Finally, as we also observed an enrichment of ncRNAs within the post-transcriptionally regulated transcripts, we performed a similar analysis using the whole ncRNA sequence to assess if similar motifs are identified. Analysis of the 30 post-transcriptionally regulated ncRNAs revealed a strikingly similar G-rich motif to that discussed above in 21 of the 30 submitted transcripts (70%) (Fig. 6I). A total of 89 G-rich motifs were identified across these 21 transcripts with six sites within the ncRNA HOTAIR. These analyses suggest that this G-rich motif, which is likely to form G-quadruplex structures, is also able to sensitize specific transcripts to XRN1-mediated degradation in osteosarcoma cells. Although further work is required to address the biological contribution of these motifs to XRN1-mediated decay, these findings suggest a novel mechanism through which transcripts could be targeted for degradation by XRN1.

DISCUSSION

Here we have expanded on previous findings using cell lines and patient samples to show that XRN1 expression is reduced in osteosarcoma cells as well as in the cells of the related Ewing sarcoma. Using RNA-sequencing of XRN1 depleted SAOS-2 cells we performed a detailed genome-wide assessment of gene expression. We differentiated between transcriptional and post-transcriptional changes in expression and present a list of 134 transcripts that demonstrate post-transcriptional regulation and are therefore potential direct targets of XRN1. Gene ontology analysis of differentially expressed transcripts revealed strong enrichment of transcripts associated with cell migration; a critical process required for cancer progression. This result is consistent with our previous findings in D. melanogaster and C. elegans, where depletion of Pacman or Xrn-1 result in defects in cell migration during embryonic dorsal closure and ventral enclosure, respectively (Newbury and Woollard 2004; Grima et al. 2008). Transcripts directly regulated by XRN1 also appear to have roles in neurogenesis and neuron projection. Interestingly, proteins known to bind GU-rich regions, as identified in the MEME analysis have also been shown to be important regulators of neuronal gene regulation (Gallo and Spickett 2010; Dasgupta and Ladd 2012), and XRN1 activity may be important in the neurodegenerative disorder intranuclear inclusion body disease (Mori et al. 2018). XRN1 has also previously been shown to be localized in XRN1-positive bodies at the post-synapse in neurones where it contributes to local translational silencing elicited by NMDA (Luchelli et al. 2015).

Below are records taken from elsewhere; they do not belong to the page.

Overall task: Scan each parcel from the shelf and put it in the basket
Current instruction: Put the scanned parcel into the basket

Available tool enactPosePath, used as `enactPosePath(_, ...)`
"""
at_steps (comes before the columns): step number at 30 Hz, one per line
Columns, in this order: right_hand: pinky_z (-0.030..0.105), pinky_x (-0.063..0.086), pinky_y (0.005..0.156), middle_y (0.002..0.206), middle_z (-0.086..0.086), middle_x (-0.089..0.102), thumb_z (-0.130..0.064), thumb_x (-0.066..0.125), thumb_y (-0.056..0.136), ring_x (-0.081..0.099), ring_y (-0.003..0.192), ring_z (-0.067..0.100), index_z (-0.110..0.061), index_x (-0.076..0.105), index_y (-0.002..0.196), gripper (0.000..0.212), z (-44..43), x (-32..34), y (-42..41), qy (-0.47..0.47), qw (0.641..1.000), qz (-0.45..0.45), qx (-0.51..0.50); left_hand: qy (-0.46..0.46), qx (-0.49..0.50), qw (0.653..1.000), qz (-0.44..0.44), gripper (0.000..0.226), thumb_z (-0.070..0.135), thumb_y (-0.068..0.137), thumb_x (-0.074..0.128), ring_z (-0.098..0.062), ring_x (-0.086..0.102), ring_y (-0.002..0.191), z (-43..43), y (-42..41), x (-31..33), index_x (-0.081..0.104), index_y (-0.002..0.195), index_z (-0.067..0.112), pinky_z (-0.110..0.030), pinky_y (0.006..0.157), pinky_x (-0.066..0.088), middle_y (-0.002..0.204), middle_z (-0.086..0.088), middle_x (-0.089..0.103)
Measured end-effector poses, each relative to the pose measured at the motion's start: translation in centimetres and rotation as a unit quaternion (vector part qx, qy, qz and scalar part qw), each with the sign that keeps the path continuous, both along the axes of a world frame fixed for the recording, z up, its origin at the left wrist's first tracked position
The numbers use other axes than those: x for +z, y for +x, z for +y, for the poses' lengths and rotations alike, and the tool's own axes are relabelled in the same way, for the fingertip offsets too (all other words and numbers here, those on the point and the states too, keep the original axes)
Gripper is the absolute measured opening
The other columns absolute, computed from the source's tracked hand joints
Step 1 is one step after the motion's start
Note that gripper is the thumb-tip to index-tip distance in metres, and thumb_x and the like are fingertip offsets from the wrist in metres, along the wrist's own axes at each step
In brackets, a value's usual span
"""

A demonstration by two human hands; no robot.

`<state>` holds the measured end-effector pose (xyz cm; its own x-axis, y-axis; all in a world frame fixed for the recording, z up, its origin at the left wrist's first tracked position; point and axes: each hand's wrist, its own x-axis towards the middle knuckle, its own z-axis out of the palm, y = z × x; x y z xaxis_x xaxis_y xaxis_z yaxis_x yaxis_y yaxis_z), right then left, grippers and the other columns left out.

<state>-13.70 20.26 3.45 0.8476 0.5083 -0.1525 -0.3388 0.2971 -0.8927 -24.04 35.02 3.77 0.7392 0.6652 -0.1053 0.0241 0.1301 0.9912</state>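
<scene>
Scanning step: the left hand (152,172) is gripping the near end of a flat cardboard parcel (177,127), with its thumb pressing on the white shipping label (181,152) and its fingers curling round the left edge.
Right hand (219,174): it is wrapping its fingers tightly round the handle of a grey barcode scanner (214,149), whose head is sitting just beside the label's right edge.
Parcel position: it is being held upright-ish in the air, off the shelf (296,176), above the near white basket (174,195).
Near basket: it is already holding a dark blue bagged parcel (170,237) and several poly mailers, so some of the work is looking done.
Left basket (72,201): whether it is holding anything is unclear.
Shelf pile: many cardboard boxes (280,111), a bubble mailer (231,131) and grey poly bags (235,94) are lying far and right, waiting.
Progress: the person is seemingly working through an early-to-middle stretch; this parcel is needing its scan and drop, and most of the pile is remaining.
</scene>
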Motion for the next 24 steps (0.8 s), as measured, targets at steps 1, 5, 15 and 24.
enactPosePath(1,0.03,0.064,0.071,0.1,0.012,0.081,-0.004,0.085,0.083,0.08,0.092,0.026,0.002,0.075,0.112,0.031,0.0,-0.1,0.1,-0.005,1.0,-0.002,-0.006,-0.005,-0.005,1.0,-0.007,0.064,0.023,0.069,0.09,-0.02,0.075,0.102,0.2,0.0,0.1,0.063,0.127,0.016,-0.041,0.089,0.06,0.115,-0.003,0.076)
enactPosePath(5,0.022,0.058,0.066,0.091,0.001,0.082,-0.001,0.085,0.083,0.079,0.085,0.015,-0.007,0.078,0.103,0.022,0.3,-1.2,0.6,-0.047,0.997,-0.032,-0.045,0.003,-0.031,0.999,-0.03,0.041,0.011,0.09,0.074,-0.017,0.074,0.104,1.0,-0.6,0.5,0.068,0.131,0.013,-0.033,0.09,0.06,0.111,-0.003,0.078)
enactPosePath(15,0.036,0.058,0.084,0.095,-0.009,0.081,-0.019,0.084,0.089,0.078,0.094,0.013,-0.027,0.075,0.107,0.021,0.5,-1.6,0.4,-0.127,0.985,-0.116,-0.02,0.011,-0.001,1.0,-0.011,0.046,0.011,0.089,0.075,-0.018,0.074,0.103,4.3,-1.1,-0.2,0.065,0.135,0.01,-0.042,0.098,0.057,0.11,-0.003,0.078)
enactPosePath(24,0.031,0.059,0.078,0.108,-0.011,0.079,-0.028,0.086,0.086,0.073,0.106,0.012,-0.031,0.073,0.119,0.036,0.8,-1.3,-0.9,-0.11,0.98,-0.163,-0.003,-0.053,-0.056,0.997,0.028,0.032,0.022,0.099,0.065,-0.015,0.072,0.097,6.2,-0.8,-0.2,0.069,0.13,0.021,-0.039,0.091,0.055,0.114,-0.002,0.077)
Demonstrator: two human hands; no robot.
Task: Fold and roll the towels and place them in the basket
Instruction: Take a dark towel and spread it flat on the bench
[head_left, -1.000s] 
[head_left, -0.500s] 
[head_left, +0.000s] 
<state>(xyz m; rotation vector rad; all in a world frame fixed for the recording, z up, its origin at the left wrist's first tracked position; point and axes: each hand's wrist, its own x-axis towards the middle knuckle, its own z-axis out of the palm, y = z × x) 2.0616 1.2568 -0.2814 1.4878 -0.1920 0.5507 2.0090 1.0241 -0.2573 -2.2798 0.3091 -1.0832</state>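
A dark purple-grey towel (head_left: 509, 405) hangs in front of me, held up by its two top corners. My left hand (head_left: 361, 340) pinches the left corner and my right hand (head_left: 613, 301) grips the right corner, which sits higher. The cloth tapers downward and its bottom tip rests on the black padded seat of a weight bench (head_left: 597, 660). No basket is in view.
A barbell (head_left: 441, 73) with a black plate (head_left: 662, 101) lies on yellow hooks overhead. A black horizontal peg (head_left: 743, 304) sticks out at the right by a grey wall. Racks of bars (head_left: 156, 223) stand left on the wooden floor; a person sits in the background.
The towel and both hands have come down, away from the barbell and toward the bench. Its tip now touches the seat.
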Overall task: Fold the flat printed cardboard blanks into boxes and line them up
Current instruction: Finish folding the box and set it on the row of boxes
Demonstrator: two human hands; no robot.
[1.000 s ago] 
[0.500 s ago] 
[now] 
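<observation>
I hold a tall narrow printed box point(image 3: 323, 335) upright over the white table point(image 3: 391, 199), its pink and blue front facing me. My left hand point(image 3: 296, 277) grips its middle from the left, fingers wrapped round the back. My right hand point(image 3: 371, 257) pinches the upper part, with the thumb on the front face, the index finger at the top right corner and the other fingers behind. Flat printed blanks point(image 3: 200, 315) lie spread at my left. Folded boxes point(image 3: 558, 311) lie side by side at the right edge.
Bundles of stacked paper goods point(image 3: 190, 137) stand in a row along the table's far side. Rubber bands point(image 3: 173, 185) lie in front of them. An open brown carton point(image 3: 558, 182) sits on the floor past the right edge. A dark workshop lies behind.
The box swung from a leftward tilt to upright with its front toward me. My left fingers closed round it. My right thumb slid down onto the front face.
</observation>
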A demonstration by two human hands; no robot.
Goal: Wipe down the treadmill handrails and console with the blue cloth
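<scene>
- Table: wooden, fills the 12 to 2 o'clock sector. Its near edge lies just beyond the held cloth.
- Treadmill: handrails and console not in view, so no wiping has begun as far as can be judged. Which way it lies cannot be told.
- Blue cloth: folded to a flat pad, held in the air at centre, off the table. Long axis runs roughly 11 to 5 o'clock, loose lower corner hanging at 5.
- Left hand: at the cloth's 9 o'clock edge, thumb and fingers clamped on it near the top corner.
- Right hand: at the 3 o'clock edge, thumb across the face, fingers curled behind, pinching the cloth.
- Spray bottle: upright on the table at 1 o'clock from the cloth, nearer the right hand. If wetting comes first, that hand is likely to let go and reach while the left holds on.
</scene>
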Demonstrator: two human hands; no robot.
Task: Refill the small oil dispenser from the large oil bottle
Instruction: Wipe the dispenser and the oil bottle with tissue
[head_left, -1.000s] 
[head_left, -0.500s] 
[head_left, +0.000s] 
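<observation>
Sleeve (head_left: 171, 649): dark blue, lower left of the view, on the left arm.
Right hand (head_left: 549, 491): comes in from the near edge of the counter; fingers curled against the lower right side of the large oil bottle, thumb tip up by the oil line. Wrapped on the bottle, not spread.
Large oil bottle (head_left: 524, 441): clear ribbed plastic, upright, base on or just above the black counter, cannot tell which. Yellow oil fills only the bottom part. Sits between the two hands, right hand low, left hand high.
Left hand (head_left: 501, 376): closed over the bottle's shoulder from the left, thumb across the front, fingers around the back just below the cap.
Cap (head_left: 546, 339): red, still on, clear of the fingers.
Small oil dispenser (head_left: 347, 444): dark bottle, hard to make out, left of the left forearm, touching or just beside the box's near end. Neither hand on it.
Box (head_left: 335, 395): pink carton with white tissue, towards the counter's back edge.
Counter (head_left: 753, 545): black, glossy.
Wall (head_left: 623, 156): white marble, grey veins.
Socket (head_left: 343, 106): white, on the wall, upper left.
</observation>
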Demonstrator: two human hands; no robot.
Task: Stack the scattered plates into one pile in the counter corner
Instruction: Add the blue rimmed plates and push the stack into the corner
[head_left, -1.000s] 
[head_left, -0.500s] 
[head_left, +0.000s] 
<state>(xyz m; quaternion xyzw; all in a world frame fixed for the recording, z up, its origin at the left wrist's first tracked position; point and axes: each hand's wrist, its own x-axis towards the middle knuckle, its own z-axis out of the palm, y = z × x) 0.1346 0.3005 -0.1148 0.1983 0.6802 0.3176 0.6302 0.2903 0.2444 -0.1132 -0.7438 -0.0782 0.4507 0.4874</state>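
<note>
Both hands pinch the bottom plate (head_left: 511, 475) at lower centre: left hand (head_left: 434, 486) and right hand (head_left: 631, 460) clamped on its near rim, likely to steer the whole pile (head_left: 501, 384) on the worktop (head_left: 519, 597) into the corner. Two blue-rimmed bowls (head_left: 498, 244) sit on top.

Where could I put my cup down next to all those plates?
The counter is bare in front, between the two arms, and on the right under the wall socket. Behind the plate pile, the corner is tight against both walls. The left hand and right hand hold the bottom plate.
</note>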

Although RNA-sequencing revealed a number of transcripts that become misexpressed following loss of XRN1 in SAOS-2 cells, we observed no additional phenotypic defects within these cells. This is in contrast to XRN1 knockout HEK-293T cells which showed a twofold reduction in growth (Gilbertson et al. 2018). Although our RNA-sequencing experiments revealed differential expression of transcripts involved in regulating cell migration; migration rates over 30 h were no different between XRN1-depleted and control cells. This could, however, be due to technical issues including the specific migration assay used or the use of RNA interference to deplete XRN1. While we achieved a strong and consistent knockdown of ∼80%, the 20% remaining may have sufficient residual activity to maintain cellular homeostasis. It is also possible that the changes in expression observed here were not sufficient in magnitude to elicit a phenotypic change. Another possible explanation would be the redundancy between the cytoplasmic ribonucleases within the cell. Although the specific phenotypes observed in ribonuclease-deficient model organisms show that specific targeting and sensitivity does exist (Jones et al. 2013, 2016; Towler et al. 2015, 2016, 2020; Waldron et al. 2015), it is well known that transcripts can be degraded by multiple ribonucleases as for example, XRN1 and DIS3L2 have been shown to coprecipitate in an RNA dependent manner (Lubas et al. 2013). It is therefore plausible that the remaining XRN1, in addition to redundancy with DIS3L2 and the exosome provides sufficient activity to prevent severe, observable phenotypes in our model.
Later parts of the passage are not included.